• _Work request_
Output only the stretch of the listing that starts at the line containing "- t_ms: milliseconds" and ends at the line containing "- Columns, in", reproduced exactly with both ends.

• _Material shown_
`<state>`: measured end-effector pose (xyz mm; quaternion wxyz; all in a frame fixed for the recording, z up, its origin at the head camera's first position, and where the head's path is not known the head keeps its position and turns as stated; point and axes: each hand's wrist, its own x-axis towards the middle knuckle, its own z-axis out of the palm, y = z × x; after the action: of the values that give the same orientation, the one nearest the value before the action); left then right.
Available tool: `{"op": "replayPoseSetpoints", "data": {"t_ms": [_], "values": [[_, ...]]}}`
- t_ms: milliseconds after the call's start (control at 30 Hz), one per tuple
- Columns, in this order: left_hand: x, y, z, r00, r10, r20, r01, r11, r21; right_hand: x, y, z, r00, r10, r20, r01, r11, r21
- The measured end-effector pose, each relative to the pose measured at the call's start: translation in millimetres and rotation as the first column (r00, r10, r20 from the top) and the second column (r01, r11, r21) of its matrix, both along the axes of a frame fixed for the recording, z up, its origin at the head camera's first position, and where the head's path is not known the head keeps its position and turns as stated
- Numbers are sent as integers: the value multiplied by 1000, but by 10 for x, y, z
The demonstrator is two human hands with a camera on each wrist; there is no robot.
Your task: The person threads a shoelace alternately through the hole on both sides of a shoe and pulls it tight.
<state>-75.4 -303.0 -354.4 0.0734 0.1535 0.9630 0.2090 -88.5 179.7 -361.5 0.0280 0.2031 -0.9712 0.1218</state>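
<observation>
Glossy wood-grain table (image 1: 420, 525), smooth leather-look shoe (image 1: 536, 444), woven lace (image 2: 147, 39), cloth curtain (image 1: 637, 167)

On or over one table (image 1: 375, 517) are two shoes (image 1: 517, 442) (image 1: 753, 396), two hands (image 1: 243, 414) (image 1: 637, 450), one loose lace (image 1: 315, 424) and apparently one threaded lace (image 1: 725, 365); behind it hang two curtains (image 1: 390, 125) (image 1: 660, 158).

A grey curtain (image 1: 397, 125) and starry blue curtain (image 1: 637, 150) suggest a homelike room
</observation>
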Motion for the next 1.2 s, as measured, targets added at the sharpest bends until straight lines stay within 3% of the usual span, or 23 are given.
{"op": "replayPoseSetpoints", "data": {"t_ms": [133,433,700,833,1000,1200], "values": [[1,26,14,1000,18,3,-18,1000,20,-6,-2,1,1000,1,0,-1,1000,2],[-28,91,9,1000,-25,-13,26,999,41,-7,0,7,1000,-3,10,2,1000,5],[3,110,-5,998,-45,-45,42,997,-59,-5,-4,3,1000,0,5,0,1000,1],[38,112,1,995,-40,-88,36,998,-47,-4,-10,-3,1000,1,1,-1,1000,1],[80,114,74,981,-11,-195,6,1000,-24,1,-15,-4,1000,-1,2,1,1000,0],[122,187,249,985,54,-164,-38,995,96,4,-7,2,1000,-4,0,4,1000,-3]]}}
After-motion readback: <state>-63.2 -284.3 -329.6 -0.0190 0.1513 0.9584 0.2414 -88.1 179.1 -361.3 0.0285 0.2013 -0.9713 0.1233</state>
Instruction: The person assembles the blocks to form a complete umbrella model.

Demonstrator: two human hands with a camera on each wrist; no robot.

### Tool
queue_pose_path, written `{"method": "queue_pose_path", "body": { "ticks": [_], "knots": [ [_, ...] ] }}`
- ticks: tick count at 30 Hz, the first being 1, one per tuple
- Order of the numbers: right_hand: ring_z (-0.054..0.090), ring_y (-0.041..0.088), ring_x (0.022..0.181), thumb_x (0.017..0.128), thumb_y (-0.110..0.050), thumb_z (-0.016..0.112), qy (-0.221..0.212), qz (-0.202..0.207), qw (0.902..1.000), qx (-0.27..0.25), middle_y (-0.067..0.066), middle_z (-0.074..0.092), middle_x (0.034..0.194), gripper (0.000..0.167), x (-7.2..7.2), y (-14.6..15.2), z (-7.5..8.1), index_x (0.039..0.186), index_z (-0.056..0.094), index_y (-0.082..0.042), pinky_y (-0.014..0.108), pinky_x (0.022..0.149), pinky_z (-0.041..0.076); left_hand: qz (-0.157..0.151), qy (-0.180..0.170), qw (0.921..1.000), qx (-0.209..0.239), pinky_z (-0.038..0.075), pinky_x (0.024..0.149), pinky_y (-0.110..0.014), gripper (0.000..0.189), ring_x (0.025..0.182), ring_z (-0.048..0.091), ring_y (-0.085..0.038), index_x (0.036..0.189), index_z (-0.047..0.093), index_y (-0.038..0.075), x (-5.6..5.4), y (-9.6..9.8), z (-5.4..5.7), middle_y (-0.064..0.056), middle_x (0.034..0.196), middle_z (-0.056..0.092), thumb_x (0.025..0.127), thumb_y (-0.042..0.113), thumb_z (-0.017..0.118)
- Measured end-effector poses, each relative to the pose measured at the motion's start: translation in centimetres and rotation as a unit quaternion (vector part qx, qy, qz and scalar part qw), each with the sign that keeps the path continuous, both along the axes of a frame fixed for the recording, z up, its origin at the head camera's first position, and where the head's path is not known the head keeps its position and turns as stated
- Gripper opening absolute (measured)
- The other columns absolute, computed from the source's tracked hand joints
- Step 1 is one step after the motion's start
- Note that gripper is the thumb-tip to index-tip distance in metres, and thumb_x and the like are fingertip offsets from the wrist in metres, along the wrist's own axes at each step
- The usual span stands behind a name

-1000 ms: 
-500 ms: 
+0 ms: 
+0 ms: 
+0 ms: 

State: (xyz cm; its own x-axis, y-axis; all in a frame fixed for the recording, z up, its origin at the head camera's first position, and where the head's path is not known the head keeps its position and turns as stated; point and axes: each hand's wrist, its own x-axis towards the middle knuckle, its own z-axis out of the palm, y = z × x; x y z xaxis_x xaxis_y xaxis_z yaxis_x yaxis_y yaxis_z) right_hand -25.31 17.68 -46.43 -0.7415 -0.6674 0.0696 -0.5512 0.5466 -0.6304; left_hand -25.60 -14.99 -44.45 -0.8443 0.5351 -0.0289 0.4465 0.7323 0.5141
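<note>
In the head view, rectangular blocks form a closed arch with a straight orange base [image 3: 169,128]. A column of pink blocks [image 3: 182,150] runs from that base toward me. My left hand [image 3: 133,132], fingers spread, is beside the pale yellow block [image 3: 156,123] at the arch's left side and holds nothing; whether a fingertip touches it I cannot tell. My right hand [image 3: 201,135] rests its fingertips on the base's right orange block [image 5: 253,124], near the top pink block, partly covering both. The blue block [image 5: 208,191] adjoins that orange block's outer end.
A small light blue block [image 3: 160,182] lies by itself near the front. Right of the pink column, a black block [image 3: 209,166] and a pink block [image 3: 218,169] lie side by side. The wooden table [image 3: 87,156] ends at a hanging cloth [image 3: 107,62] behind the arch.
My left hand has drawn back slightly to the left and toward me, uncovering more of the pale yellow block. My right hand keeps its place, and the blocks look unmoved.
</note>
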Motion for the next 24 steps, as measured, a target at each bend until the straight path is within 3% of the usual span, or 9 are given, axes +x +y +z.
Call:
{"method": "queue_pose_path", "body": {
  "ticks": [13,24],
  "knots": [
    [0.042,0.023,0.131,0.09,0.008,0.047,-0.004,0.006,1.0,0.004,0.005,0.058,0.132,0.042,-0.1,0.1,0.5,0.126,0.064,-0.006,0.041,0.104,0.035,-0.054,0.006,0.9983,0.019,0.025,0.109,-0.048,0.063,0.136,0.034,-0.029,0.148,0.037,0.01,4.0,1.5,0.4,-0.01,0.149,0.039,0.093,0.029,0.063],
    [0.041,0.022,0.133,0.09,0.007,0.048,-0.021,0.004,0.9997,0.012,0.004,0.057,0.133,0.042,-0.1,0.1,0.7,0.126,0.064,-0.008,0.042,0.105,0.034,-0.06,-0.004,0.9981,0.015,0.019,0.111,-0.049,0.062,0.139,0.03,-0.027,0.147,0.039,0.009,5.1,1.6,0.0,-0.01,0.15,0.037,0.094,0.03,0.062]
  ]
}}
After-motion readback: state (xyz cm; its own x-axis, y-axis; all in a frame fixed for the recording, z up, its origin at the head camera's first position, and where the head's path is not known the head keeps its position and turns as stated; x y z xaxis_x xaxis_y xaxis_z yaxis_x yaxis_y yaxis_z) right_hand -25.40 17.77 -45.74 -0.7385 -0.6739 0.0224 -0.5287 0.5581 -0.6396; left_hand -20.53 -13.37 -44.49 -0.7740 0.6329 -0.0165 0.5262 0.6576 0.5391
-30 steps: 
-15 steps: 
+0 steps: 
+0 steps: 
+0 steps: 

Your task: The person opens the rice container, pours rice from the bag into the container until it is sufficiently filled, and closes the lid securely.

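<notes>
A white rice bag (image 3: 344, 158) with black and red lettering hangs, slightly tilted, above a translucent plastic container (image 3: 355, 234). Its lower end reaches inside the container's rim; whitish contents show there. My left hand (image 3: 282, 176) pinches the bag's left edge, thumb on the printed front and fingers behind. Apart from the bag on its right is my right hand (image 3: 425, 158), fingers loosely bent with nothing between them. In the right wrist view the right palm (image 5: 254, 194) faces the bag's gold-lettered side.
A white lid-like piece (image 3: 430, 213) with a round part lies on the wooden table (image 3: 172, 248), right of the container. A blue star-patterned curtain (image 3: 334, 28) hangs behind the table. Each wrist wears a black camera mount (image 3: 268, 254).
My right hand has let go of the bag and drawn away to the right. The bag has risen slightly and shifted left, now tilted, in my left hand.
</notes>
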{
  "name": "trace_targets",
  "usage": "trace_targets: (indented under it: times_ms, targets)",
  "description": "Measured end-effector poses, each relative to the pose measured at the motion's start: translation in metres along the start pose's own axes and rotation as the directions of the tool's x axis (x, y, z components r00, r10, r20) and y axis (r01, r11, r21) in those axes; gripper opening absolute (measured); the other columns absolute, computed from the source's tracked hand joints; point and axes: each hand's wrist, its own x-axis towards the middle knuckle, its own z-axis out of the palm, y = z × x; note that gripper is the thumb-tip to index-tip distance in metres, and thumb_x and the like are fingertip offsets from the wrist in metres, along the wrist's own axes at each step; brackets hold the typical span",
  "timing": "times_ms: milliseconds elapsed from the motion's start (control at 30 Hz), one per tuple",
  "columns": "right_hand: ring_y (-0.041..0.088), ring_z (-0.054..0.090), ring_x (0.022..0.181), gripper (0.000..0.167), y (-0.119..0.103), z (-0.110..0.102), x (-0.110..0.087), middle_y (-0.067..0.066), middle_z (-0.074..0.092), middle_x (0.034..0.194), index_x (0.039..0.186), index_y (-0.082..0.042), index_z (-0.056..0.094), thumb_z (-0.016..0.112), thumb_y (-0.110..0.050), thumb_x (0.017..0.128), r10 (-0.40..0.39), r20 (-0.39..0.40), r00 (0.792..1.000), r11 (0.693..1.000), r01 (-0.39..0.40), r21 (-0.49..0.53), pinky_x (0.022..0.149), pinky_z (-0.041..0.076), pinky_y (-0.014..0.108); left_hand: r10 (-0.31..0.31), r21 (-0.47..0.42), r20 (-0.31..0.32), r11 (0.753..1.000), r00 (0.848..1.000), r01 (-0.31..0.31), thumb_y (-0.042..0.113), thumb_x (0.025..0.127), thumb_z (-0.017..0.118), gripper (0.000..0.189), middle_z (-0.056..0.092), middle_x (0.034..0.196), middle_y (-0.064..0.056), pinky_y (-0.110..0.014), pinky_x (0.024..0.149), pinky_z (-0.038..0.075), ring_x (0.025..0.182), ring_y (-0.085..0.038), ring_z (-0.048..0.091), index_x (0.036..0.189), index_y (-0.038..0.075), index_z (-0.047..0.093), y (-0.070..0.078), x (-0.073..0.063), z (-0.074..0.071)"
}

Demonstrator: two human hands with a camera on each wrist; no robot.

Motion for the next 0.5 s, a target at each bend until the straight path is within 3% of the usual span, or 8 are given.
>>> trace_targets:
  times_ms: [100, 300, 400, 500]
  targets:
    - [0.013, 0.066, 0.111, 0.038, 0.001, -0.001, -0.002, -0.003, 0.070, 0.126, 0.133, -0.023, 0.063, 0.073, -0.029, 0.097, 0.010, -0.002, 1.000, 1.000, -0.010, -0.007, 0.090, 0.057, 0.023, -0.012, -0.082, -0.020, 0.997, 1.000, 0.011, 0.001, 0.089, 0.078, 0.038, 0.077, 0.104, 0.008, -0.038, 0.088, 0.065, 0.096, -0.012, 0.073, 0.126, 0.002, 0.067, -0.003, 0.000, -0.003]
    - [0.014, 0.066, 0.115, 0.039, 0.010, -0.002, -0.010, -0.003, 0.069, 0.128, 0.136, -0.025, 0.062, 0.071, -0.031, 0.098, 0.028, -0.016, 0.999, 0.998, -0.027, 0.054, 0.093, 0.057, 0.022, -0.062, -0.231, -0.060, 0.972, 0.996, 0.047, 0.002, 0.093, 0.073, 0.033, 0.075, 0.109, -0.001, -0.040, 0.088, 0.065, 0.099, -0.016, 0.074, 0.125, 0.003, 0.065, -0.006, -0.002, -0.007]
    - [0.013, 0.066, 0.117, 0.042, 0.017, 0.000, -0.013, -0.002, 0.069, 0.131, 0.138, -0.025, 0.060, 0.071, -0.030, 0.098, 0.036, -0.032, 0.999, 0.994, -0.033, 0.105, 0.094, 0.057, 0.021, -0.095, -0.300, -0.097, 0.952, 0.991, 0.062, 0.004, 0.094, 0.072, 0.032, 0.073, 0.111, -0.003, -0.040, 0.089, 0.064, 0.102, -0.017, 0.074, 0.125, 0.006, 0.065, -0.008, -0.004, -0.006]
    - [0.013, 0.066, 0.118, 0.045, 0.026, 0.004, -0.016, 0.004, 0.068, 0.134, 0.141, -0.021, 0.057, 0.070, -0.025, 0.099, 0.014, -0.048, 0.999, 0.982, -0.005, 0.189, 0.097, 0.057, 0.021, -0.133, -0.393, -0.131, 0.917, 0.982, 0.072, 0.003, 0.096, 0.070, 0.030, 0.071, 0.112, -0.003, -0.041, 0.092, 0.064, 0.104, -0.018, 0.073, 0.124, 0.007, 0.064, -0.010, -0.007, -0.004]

• _Written solution_
- t_ms: milliseconds after the call's start (control at 30 Hz), one per tuple
- Columns, in this order: left_hand: x, y, z, r00, r10, r20, r01, r11, r21; right_hand: x, y, z, r00, r10, r20, r01, r11, r21

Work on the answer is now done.